*Problem requirements:* If a line of the listing contains the string "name", return that line.

*Provided records:*
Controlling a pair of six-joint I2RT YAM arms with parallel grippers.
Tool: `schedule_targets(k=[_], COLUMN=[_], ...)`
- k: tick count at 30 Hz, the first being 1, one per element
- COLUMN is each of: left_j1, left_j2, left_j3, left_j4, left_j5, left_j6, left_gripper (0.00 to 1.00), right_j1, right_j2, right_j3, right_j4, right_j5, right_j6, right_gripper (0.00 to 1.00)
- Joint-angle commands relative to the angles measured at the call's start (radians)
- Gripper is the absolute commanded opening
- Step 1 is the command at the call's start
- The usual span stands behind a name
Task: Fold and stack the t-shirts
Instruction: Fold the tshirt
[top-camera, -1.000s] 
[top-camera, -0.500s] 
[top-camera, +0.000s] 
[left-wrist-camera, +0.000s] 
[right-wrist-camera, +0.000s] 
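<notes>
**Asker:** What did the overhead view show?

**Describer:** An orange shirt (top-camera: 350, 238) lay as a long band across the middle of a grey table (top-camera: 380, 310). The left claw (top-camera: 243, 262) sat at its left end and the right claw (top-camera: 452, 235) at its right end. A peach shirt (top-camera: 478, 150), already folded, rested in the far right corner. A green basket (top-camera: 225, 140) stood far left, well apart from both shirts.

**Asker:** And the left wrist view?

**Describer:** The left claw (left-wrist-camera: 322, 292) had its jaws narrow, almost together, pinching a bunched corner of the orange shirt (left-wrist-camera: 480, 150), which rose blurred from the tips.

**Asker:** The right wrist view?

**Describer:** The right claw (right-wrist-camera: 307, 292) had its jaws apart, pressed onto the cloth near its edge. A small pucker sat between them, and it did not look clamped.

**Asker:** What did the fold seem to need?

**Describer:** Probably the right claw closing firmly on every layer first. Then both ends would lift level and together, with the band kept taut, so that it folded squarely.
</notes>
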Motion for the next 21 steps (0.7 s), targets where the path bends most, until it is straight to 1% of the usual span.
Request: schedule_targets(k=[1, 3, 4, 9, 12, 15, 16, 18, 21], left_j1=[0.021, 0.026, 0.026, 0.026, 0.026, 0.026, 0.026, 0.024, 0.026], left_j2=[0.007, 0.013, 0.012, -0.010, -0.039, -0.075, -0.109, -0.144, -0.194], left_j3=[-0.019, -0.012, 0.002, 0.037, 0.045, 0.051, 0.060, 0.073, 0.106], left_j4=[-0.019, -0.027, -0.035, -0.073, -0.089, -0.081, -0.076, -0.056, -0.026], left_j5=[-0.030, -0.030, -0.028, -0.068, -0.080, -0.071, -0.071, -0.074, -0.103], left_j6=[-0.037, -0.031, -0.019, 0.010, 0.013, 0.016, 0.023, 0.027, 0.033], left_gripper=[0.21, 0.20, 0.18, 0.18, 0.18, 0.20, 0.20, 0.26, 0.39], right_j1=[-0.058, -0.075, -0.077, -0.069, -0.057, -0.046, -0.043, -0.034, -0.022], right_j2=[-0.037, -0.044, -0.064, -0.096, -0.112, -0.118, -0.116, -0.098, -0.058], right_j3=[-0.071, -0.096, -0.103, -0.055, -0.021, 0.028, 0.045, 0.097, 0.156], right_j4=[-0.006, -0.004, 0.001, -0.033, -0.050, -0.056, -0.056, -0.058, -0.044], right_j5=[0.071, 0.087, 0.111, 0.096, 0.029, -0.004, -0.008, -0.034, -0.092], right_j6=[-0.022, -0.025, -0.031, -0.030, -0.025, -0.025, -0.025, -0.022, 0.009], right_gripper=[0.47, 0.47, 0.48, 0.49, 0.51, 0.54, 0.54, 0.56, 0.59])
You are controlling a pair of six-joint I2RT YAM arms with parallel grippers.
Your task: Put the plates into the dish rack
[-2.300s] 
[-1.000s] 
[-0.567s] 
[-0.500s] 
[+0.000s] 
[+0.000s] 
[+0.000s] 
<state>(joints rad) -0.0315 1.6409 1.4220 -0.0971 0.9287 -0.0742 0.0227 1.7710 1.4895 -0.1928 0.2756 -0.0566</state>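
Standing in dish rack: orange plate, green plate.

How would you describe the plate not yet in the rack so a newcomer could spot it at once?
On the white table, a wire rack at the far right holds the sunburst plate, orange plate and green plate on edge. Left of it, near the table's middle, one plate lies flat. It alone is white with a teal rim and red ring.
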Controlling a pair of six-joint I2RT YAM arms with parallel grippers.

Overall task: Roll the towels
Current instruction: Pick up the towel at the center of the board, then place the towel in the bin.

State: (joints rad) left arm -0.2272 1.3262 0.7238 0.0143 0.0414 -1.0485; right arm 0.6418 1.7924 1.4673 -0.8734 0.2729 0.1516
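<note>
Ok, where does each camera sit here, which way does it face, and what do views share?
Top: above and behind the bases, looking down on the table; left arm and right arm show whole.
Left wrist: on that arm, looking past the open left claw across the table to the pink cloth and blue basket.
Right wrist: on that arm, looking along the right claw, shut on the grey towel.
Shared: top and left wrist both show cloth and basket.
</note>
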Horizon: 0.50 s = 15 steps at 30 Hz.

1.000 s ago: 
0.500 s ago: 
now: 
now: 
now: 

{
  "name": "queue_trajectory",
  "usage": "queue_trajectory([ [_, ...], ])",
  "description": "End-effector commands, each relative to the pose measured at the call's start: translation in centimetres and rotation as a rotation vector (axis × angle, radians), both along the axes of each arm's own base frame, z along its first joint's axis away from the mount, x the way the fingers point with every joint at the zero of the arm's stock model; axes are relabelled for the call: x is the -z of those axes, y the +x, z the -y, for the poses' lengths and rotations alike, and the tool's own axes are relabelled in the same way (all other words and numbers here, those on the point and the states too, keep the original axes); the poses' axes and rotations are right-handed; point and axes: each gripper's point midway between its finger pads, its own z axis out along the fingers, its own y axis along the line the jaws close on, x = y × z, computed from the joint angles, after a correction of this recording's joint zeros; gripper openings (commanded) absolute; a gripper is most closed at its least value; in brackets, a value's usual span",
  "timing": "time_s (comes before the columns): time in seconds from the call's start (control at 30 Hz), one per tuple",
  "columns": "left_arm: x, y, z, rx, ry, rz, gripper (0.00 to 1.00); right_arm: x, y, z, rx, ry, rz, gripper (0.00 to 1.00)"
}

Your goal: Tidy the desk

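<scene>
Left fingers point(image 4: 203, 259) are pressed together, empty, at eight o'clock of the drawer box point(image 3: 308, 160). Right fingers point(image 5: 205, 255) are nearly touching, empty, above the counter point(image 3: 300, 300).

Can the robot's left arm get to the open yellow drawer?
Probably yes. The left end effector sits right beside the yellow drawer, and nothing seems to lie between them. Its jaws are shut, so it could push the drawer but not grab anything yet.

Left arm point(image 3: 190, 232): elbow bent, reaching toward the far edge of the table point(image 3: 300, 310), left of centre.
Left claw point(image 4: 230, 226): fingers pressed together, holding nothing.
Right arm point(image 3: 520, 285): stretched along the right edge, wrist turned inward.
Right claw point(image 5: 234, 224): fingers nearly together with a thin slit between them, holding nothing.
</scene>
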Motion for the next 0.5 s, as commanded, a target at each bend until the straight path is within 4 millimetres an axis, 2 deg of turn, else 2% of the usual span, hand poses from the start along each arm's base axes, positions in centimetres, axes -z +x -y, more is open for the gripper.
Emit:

*Written answer:*
- The usual span stands behind a name
  "name": "queue_trajectory",

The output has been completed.